Pakistan marks Independence Day


Updated: 2007-08-15 00:06

ISLAMABAD, Pakistan - Artillery guns boomed at daybreak in Pakistan's capital Tuesday in a salute to mark the country's 60th anniversary of independence from British rule as its president faced a political crisis and surging militant violence.

Military cadets held a changing of the guard ceremony at the mausoleum of Quaid-e-Mohammed Ali Jinnah, Pakistan's founder, in Karachi, the country's largest city.
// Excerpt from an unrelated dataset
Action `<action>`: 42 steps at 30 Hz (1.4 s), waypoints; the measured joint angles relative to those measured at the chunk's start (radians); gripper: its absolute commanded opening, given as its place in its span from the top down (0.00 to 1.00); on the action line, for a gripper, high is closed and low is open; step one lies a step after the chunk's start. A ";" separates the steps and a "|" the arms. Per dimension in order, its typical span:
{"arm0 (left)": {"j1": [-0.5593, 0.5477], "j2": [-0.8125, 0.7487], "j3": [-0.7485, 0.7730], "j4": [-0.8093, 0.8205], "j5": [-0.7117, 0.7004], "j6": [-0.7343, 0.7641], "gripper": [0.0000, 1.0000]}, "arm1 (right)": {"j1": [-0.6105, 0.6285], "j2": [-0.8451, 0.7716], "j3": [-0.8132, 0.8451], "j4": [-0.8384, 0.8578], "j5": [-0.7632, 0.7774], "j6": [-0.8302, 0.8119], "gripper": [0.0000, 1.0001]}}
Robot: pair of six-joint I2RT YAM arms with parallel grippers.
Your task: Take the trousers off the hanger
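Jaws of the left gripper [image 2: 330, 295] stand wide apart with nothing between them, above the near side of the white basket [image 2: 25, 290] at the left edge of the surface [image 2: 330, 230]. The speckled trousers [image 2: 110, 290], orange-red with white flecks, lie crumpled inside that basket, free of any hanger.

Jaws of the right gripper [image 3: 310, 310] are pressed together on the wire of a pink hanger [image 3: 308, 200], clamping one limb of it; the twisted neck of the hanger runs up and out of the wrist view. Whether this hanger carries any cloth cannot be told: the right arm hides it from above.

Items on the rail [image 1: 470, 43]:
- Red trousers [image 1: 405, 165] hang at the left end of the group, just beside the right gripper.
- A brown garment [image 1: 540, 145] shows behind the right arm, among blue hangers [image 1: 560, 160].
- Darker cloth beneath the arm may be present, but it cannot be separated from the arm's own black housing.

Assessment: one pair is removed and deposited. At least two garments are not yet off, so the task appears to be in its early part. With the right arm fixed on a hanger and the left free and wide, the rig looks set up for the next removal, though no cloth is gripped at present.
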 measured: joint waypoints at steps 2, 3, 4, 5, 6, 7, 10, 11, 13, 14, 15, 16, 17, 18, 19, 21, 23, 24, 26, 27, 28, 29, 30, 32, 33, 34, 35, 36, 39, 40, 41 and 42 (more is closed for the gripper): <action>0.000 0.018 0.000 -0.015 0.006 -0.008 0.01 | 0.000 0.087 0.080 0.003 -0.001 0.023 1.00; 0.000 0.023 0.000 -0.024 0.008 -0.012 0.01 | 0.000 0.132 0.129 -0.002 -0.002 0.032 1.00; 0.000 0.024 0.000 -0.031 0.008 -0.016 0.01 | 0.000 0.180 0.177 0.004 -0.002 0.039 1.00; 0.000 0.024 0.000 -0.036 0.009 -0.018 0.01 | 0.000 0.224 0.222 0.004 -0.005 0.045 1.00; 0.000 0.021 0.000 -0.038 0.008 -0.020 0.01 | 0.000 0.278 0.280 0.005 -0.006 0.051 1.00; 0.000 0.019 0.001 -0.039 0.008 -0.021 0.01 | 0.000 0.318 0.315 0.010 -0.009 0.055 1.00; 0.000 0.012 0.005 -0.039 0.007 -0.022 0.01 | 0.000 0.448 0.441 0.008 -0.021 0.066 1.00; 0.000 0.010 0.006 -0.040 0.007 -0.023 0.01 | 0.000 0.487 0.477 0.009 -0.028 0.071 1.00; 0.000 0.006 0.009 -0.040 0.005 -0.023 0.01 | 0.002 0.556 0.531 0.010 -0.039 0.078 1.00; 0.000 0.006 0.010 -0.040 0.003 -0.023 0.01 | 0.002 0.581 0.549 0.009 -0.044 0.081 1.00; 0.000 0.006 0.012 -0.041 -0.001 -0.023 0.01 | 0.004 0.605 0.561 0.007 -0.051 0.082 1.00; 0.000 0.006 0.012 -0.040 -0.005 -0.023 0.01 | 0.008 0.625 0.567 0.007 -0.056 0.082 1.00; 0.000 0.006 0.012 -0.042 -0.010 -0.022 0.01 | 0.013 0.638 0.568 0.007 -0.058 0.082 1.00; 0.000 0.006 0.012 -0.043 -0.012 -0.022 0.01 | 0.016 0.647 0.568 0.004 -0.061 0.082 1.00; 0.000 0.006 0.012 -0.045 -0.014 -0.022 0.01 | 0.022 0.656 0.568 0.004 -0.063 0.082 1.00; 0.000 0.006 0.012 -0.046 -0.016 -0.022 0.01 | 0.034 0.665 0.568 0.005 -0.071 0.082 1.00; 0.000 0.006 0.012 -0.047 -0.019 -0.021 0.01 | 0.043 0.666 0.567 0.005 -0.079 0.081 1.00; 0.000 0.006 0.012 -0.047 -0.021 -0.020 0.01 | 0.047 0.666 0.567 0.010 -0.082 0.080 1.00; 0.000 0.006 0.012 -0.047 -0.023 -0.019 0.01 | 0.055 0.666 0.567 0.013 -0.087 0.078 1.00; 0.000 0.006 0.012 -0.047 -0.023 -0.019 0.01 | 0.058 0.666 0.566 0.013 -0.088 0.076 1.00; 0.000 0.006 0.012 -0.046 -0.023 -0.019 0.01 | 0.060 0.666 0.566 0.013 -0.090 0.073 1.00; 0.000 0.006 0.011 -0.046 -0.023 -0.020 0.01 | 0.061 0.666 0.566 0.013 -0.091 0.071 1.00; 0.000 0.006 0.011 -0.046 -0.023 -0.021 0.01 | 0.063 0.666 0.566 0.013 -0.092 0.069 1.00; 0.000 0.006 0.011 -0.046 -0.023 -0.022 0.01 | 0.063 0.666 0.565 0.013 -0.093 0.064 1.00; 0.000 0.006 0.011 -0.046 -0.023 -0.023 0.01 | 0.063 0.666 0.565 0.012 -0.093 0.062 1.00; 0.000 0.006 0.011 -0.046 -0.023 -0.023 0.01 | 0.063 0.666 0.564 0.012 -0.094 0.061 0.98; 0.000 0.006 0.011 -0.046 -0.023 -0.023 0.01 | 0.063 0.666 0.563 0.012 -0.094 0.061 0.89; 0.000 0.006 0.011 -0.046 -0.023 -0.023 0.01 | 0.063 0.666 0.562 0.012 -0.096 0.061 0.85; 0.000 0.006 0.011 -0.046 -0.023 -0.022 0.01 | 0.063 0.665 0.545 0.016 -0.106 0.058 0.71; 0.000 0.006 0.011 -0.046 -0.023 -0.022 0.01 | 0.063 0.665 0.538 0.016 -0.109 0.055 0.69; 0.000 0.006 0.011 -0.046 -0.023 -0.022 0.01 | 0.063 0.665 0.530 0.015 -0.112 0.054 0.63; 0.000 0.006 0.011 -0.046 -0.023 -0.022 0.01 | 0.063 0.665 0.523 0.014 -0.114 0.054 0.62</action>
There were flag-raising ceremonies and 21-gun salutes in the four provincial capitals.

Gunfire during boisterous Independence Day celebrations left two women dead and 19 people injured, officials said.
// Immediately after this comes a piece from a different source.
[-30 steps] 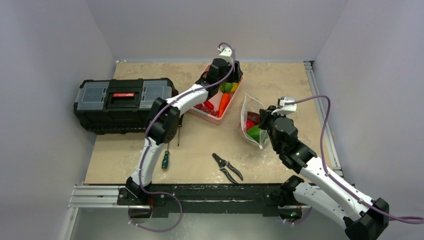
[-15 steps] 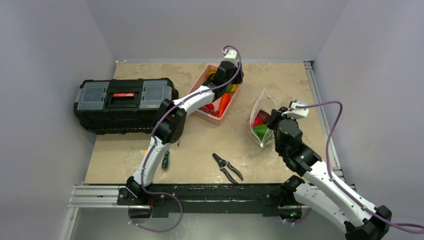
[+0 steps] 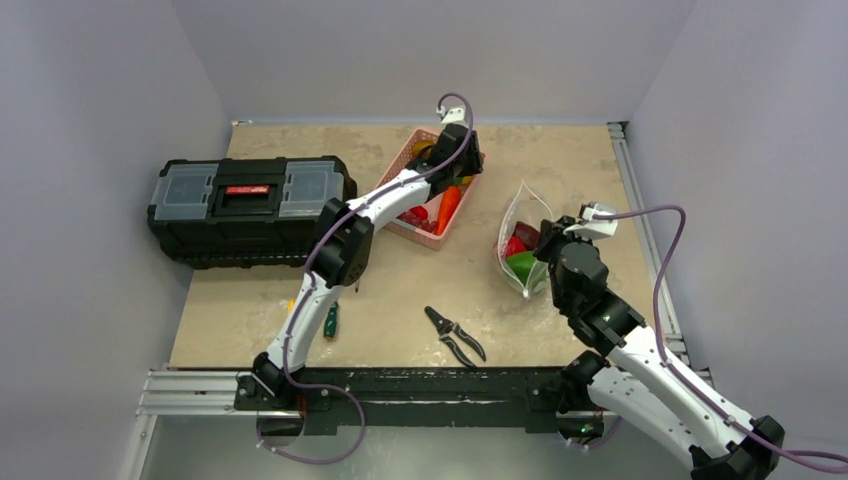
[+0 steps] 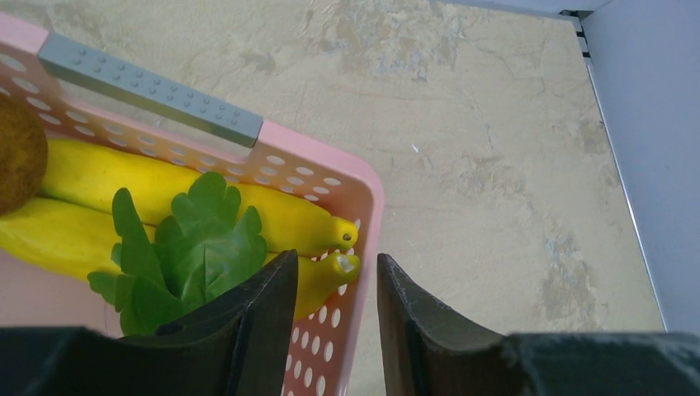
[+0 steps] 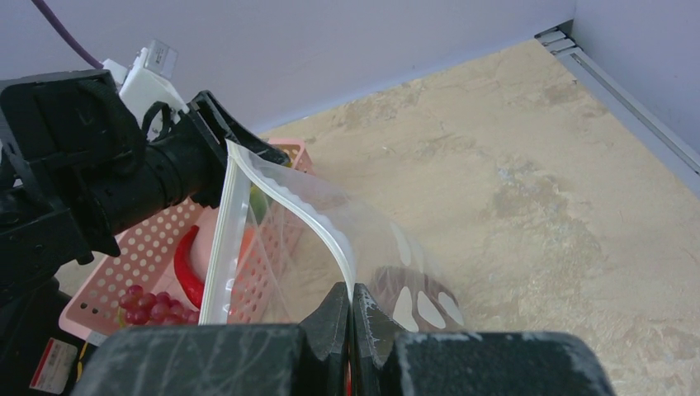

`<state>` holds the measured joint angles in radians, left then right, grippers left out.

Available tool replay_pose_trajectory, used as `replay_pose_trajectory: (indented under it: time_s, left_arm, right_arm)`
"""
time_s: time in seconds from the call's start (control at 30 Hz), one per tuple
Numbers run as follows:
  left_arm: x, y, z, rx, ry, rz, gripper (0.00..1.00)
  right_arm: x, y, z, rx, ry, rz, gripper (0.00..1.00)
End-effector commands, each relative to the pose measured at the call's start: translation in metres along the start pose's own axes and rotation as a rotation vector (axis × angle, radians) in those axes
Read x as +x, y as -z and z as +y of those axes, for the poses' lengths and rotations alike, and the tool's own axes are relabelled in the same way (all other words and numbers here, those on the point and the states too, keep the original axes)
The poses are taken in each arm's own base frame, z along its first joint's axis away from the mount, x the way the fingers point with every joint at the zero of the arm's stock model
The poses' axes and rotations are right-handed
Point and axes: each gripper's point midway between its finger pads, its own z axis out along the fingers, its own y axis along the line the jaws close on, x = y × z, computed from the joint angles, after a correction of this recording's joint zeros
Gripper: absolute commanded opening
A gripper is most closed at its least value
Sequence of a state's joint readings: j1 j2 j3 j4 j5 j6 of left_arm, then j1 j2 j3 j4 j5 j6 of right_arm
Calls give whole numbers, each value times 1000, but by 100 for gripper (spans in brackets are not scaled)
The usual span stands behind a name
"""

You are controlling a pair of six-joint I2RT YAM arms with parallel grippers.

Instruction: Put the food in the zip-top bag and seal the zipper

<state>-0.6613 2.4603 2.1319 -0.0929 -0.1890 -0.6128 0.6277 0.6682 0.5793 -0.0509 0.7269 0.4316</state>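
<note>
The left gripper (image 4: 336, 276), jaws apart, straddles the tip of the banana (image 4: 58, 239) in the pink basket (image 4: 363, 190), the fruit's length running crosswise, while the right gripper (image 5: 351, 301) clamps the zip-top bag (image 5: 363, 247) open just beside the basket.

no readable text (red label (image 3: 247, 189) on the toolbox (image 3: 250, 225) blurs)

The basket (image 3: 412, 233) sits between the toolbox (image 3: 250, 208) at left and the zip-top bag (image 3: 522, 205) at right.
</note>
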Motion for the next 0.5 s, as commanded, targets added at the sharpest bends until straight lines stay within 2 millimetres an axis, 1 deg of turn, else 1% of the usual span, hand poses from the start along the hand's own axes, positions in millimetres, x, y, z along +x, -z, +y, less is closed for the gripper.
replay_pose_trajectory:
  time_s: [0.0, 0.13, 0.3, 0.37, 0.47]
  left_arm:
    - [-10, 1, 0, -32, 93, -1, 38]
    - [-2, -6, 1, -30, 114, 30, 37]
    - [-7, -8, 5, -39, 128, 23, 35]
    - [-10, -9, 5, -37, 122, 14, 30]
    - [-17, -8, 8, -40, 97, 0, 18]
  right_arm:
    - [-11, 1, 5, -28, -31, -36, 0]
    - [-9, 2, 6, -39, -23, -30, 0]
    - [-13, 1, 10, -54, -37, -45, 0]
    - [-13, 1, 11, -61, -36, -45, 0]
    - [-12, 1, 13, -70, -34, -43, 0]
In the capital, Islamabad, 31 artillery guns fired at the start of ceremonies to mark 60 years since some 10 million people moved across borders in one of history's largest mass migrations as the princely states sewn together in 200 years of British rule were split into Muslim Pakistan and Hindu-majority India in 1947.

The subcontinent's partition saw some of the bloodiest fighting of the 20th century, violence that left between 200,000 and over 1 million people dead.

In recent years, Pakistan and India have engaged in a series of negotiations aimed at normalizing relations and settling a bitter dispute over the Himalayan region of Kashmir. The two nations have fought three wars since 1947 - two over Kashmir.

The 60th anniversary is being marked on Wednesday in India.

Dildar Khan took time off from driving his three-wheeler motorcycle taxi festooned with Pakistani flags, flowers and blinking lights. He took his children to pray at Jinnah's mausoleum.

"We are going there to offer prayers and the children will enjoy," Khan said. "I am going to salute the founder of Pakistan."

Khalid Jamil, who works at a book publishing company, said he had arranged a session for the recitation of Quran, Islam's holy book, at his home in Karachi to ask God's blessings "for the martyrs of our freedom."

Pakistani President Gen. Pervez Musharraf, who was born in the Indian capital of New Delhi, recalled painful memories of his family's move to Pakistan during partition.

"It was a train journey and my mother was very worried because dead bodies ... there were dead people who could be seen on platforms where the train would stop," Musharraf said in a television talk-show appearance late Monday.

Independence celebrations fall as Pakistan heads toward presidential and legislative elections.

Musharraf is seeking another term as the military head of state, but faces the toughest challenge to his rule since taking power in 1999.

Musharraf's bid earlier this year to remove the independent-minded Chief Justice Iftikhar Mohammed Chaudhry backfired, drawing street protests. The Supreme Court struck down Musharraf's move.

Musharraf also faces rising pressure from Washington to do more to fight al-Qaida and Taliban militants in Pakistan's northwest tribal region bordering Afghanistan, and a wave of suicide bombings and other violence that have killed more than 380 people since early July.

In a statement marking the anniversary, the president urged Pakistanis to reject extremism at the coming elections.

"I urge all Pakistani citizens to get involved in the electoral process and become the instruments of enlightened moderation in their beloved country," Musharraf said.

Prime Minister Shaukat Aziz told an anniversary gathering of hundreds of government officials, school children and others that Pakistan took pride in being the only Muslim country to have nuclear weapons.

"Our nuclear assets are symbols of our national honor and sovereignty," Aziz said. "The nation has always displayed solidarity and unity for them. And we will never tolerate that anyone should look with a dirty eye at our nuclear assets."

In an apparent reference to talk among US officials about possible unilateral US strikes against terrorists in Pakistan, Aziz said "we will never allow any foreign power to interfere in our frontiers."